En junio de 2021, la Comisión Europea aprobó un Marco Estratégico de Seguridad y Salud en el Trabajo 2021-2027, para atajar los accidentes y muertes laborales en Europa. Ahí se fijaba la obligación de crear una Mesa tripartita (Gobierno, sindicatos y patronal) sobre seguridad laboral dentro del diálogo social, Mesa que se creó en España el 12 de febrero de 2024, con año y medio de retraso. Tras diversas reuniones sobre medidas a tomar, dos años después (el 10 de febrero de 2026) se ha alcanzado un Pacto entre el Gobierno, UGT y CCOO (la patronal CEOE no lo ha firmado) para mejorar y modernizar la vigente Ley de Prevención de Riesgos Laborales, que es de 1995. El objetivo es reforzar la normativa de seguridad laboral, mejorar la detección de las enfermedades profesionales y reforzar la protección de los trabajadores ante los riesgos de salud mental (la 2ª causa de bajas laborales) y los problemas de salud laboral que provocan la digitalización y el cambio climático.

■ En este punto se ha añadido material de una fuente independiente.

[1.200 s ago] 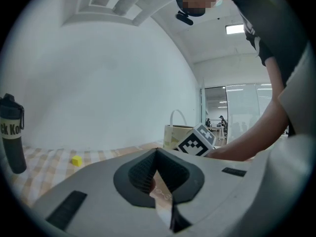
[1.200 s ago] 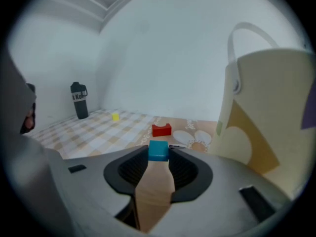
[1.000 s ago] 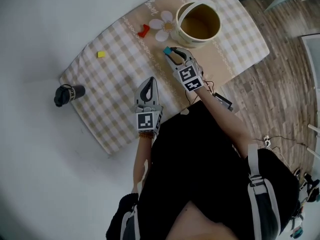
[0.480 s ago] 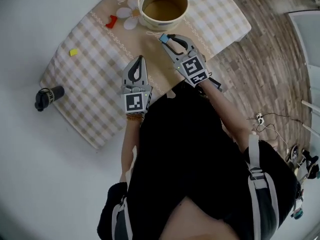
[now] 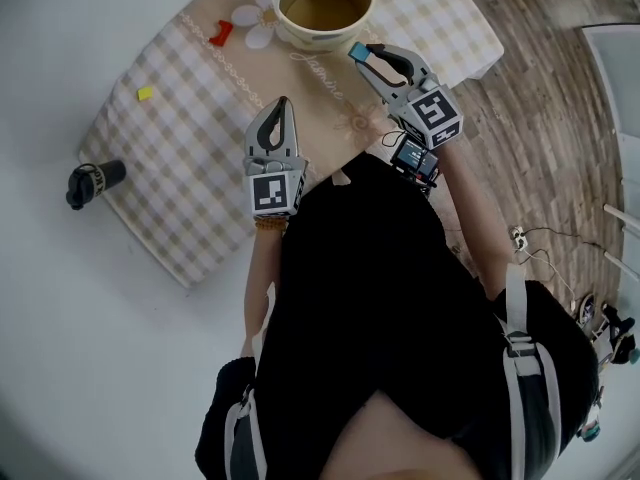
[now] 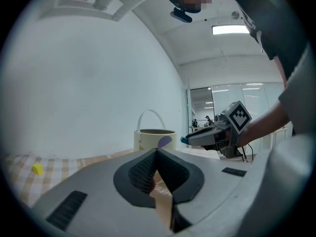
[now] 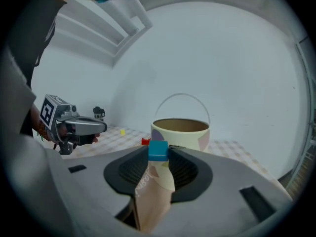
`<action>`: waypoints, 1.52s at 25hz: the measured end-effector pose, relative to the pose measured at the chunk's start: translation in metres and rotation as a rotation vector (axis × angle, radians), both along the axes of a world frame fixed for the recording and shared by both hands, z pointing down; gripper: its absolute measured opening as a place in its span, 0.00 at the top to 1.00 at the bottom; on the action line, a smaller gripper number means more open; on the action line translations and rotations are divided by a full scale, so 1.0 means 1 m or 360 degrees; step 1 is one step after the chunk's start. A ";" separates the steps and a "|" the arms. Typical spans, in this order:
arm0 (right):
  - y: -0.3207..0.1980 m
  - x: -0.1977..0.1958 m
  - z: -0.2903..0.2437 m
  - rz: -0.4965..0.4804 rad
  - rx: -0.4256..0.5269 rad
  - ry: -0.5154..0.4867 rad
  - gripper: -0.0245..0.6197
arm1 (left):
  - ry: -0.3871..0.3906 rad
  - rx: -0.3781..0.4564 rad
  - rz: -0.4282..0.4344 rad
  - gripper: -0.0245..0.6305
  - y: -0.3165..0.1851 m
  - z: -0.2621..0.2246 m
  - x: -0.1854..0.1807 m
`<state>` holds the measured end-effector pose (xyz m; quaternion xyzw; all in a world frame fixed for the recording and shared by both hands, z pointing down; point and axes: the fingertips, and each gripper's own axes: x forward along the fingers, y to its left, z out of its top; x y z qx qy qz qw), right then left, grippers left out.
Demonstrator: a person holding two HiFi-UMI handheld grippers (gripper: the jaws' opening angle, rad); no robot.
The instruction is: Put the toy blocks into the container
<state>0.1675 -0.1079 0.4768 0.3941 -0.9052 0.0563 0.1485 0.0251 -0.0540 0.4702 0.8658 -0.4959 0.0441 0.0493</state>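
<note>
I'm holding the left gripper [image 5: 280, 108] with its jaws pressed together and empty, over the beige checked cloth [image 5: 190, 178]. The right gripper [image 5: 360, 54] is clamping the small blue toy block [image 7: 158, 149] at its tips, just outside the wall of the cream handled bucket [image 5: 300, 36]. A small red toy block [image 5: 220, 34] is lying left of the bucket, a small yellow toy block [image 5: 145, 93] farther left, and a black bottle [image 5: 92, 182] off the cloth.

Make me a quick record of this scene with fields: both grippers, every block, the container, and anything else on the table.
right gripper: shut on blue block, close to the container's rim
left gripper: shut, empty, above the checked cloth
container: cream bucket, handle up, standing on the cloth
red block: on the cloth beside the container
yellow block: on the cloth, farther from the container
other: black bottle lying on the white table, off the cloth
</note>
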 end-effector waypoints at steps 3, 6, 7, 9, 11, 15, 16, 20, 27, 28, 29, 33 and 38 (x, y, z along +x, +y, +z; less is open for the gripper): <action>-0.002 0.003 -0.017 -0.0009 0.0051 0.0001 0.75 | -0.0018 0.0005 -0.0022 0.96 0.000 -0.006 -0.002; -0.007 0.005 -0.035 -0.0028 0.0112 0.0000 0.75 | -0.0010 0.0015 -0.0033 0.96 -0.001 -0.008 -0.002; -0.009 0.006 -0.043 -0.0034 0.0133 -0.0005 0.75 | -0.0004 0.0017 -0.0036 0.96 -0.002 -0.008 -0.002; -0.016 0.009 -0.059 -0.0044 0.0179 -0.0005 0.75 | 0.0010 0.0017 -0.0045 0.96 -0.002 -0.006 -0.003; -0.024 0.012 -0.075 -0.0052 0.0226 0.0015 0.75 | 0.0011 0.0018 -0.0050 0.96 -0.001 -0.004 -0.006; -0.050 0.009 -0.097 -0.0080 0.0264 0.0067 0.75 | 0.0006 0.0019 -0.0054 0.96 -0.004 -0.005 -0.009; -0.057 0.008 -0.098 -0.0088 0.0260 0.0086 0.75 | 0.0009 0.0021 -0.0060 0.96 -0.005 -0.005 -0.010; -0.074 0.001 -0.095 -0.0094 0.0201 0.0148 0.75 | 0.0025 0.0014 -0.0081 0.96 -0.004 -0.004 -0.016; -0.083 -0.003 -0.055 -0.0067 -0.0040 0.0282 0.75 | 0.0043 0.0017 -0.0133 0.96 -0.003 -0.005 -0.032; -0.082 -0.002 -0.049 -0.0061 -0.0067 0.0297 0.75 | 0.0046 0.0015 -0.0135 0.96 -0.003 -0.004 -0.033; -0.082 -0.001 -0.045 -0.0055 -0.0089 0.0309 0.75 | 0.0047 0.0013 -0.0136 0.96 -0.003 -0.003 -0.034; -0.084 0.001 -0.033 -0.0023 -0.0153 0.0319 0.75 | 0.0045 0.0011 -0.0136 0.96 -0.004 -0.002 -0.038; -0.082 0.002 -0.026 -0.0002 -0.0206 0.0301 0.75 | 0.0050 -0.0011 -0.0120 0.96 -0.003 0.004 -0.038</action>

Ahora, en un próximo Consejo de Ministros, el Gobierno aprobará esta reforma de la normativa de seguridad laboral pactada con los sindicatos, mientras la patronal reitera que no ha firmado el acuerdo porque debería tratarse en la negociación de los convenios. Como el Gobierno sabe los problemas que tendrá esta reforma de la Ley en el Congreso (Junts, el PP y Vox votarán en contra, como apoyo a la patronal), la estrategia será aprobar también una serie de Decretos (que no haya que convalidar) para reformar los actuales Reglamentos de prevención de riesgos laborales en materia de riesgos psicosociales, digitales y climáticos, más cambios para lograr un mayor control del cumplimiento de la normativa vigente.

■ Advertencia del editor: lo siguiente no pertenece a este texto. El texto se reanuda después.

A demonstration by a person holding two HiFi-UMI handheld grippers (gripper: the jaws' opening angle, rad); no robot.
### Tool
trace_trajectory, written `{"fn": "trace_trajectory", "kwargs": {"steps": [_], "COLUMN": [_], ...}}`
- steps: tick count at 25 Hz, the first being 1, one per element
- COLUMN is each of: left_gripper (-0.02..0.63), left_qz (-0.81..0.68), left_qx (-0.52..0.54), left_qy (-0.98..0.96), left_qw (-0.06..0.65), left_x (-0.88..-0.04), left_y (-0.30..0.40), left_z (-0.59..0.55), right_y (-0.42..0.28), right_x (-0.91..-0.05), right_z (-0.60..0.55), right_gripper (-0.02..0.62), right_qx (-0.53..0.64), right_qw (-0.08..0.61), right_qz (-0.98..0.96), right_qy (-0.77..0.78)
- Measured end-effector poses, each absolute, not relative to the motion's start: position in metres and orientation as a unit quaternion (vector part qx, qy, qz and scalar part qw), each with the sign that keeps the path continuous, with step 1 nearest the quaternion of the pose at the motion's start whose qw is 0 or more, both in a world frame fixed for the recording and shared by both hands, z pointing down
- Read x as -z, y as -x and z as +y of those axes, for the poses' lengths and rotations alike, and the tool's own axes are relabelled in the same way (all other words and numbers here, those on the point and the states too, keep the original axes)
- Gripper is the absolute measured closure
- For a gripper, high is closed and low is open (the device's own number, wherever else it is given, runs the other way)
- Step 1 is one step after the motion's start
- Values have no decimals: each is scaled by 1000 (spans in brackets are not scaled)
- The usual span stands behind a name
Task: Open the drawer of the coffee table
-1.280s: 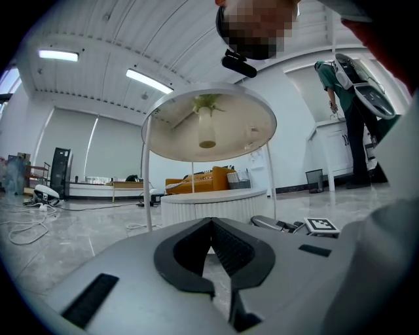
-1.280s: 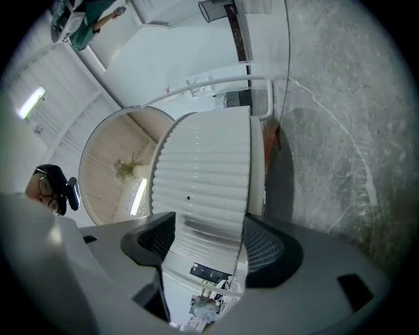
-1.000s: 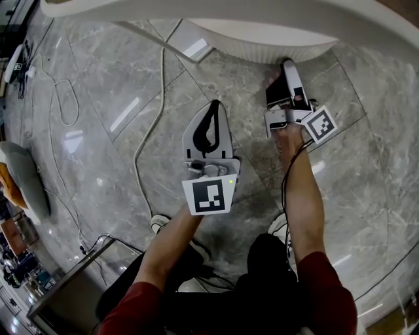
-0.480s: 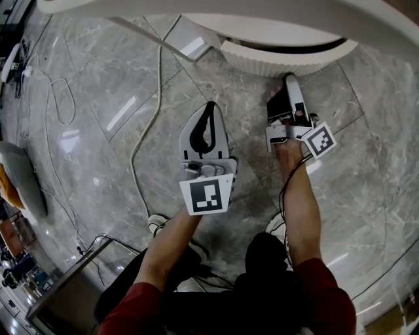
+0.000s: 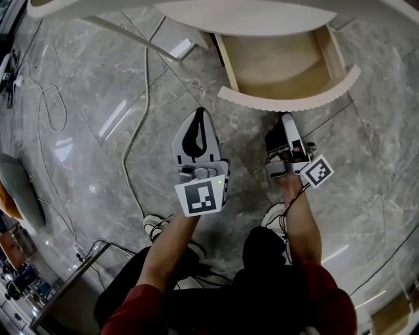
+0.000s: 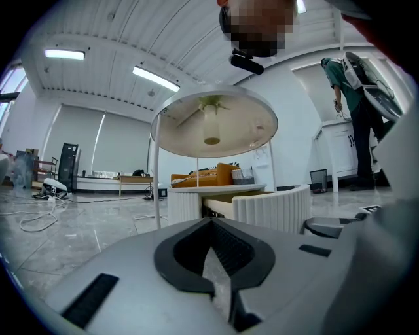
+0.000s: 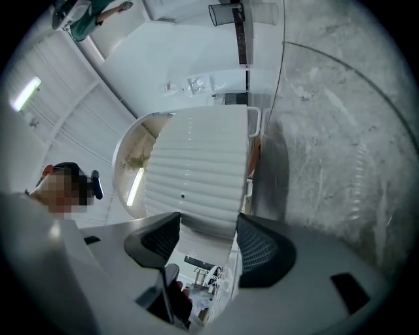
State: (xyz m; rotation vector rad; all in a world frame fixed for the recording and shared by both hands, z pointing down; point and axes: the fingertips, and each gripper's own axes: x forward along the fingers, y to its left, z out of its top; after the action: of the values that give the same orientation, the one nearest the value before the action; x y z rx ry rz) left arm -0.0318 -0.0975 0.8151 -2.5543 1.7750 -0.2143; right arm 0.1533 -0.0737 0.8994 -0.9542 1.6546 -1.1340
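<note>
The coffee table's drawer [image 5: 278,62] stands pulled out from under the white top [image 5: 249,16], and its bare wooden inside shows. Its curved, ribbed white front [image 5: 288,98] faces me. My right gripper [image 5: 286,119] sits at that front, rolled on its side, with its jaws closing. In the right gripper view the ribbed front [image 7: 203,163] fills the gap between the pads of the right gripper [image 7: 208,226]. My left gripper [image 5: 198,112] hangs over the floor left of the drawer, apart from it. The left gripper [image 6: 211,221] is shut on nothing, and the drawer front [image 6: 272,206] lies ahead of it.
A white cable [image 5: 141,118] snakes over the marble floor on the left. A thin leg [image 5: 131,31] of a round side table [image 6: 213,124] stands beside the drawer. A grey cushion [image 5: 16,190] and a metal box [image 5: 65,294] lie at the left. A person [image 6: 353,111] stands far off.
The drawer has slid out toward me together with my right gripper, from fully closed to wide open with its wooden inside showing. The left gripper has hardly moved.
</note>
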Motion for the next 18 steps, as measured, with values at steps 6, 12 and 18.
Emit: {"fn": "trace_trajectory", "kwargs": {"steps": [6,12,18], "left_gripper": [592,592,592], "left_qz": [587,585,578], "left_qx": [51,60,64], "left_qy": [808,809,814], "left_qw": [-14,-16,-16], "left_x": [-817,-823,-824], "left_y": [36,40,36], "left_z": [-91,-85,-79], "right_y": [-157,-161,-159], "right_x": [-898,-900,-900], "right_z": [-35,-9,-10], "right_gripper": [311,311,311], "right_qx": [468,479,480], "right_qw": [439,439,433], "right_qz": [663,651,656], "right_qy": [385,392,389]}}
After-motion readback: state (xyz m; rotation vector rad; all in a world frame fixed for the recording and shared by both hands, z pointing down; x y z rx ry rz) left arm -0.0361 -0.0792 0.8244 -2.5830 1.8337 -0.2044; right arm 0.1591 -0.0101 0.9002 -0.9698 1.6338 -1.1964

Al final, se intenta adaptar una Ley del siglo XX a los trabajos y riesgos laborales del siglo XXI, aunque la clave es que la normativa se cumpla, no sólo por las empresas (las pymes tienen menos medios) sino también por sus trabajadores (falta una mayor “cultura de la seguridad”), apostando por la vigilancia y las sanciones en caso contrario, porque se juegan vidas e incapacidades. Habría que alcanzar acuerdos, como país y empresa a empresa, para conseguir un objetivo a medio plazo: muertes cero” en el trabajo. Es una tarea de todos: no podemos consentir que el trabajo mate.